## Exercise prompt
After repeating the line containing "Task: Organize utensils", stop; until then, repeat each line of the listing below exactly, starting with the first.

————————

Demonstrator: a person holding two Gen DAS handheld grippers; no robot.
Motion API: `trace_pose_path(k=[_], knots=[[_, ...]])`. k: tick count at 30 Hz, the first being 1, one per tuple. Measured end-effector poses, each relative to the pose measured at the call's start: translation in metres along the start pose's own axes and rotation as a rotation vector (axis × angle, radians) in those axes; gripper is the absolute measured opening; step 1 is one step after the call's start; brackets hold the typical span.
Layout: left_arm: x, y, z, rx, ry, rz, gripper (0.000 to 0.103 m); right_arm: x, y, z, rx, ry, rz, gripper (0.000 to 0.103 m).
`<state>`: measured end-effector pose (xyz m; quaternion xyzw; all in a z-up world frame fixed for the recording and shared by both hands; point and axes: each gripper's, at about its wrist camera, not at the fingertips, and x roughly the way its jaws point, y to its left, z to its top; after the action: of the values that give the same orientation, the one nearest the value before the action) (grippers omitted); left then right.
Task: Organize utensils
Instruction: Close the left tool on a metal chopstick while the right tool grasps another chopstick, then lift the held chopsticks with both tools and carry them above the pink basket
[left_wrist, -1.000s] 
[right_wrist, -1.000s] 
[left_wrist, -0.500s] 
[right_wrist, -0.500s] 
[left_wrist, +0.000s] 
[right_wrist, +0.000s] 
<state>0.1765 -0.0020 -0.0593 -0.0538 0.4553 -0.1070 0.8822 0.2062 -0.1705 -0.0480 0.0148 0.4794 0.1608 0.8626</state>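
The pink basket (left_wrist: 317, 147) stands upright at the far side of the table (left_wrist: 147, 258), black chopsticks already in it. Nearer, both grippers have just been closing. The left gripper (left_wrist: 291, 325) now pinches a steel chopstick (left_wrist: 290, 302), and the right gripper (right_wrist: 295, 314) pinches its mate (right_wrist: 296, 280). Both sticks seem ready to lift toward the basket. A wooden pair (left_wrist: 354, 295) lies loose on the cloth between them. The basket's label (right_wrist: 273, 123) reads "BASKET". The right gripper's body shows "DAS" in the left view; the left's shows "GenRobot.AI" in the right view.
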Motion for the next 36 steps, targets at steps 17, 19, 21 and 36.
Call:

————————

## Task response
Demonstrator: a person holding two Gen DAS handheld grippers; no robot.
Motion API: `trace_pose_path(k=[_], knots=[[_, ...]])`. k: tick count at 30 Hz, the first being 1, one per tuple. Measured end-effector poses, each relative to the pose measured at the call's start: translation in metres along the start pose's own axes and rotation as a rotation vector (axis × angle, radians) in those axes; gripper is the absolute measured opening; step 1 is one step after the call's start; brackets hold the typical span.
Layout: left_arm: x, y, z, rx, ry, rz, gripper (0.000 to 0.103 m); right_arm: x, y, z, rx, ry, rz, gripper (0.000 to 0.103 m).
`<state>`: measured end-effector pose (xyz m; quaternion xyzw; all in a z-up world frame fixed for the recording and shared by both hands; point and axes: each gripper's, at about its wrist camera, not at the fingertips, and x roughly the way its jaws point, y to its left, z to its top; after the action: of the values that give the same orientation, the one nearest the value before the action) (grippers omitted); left then right.
Task: Organize utensils

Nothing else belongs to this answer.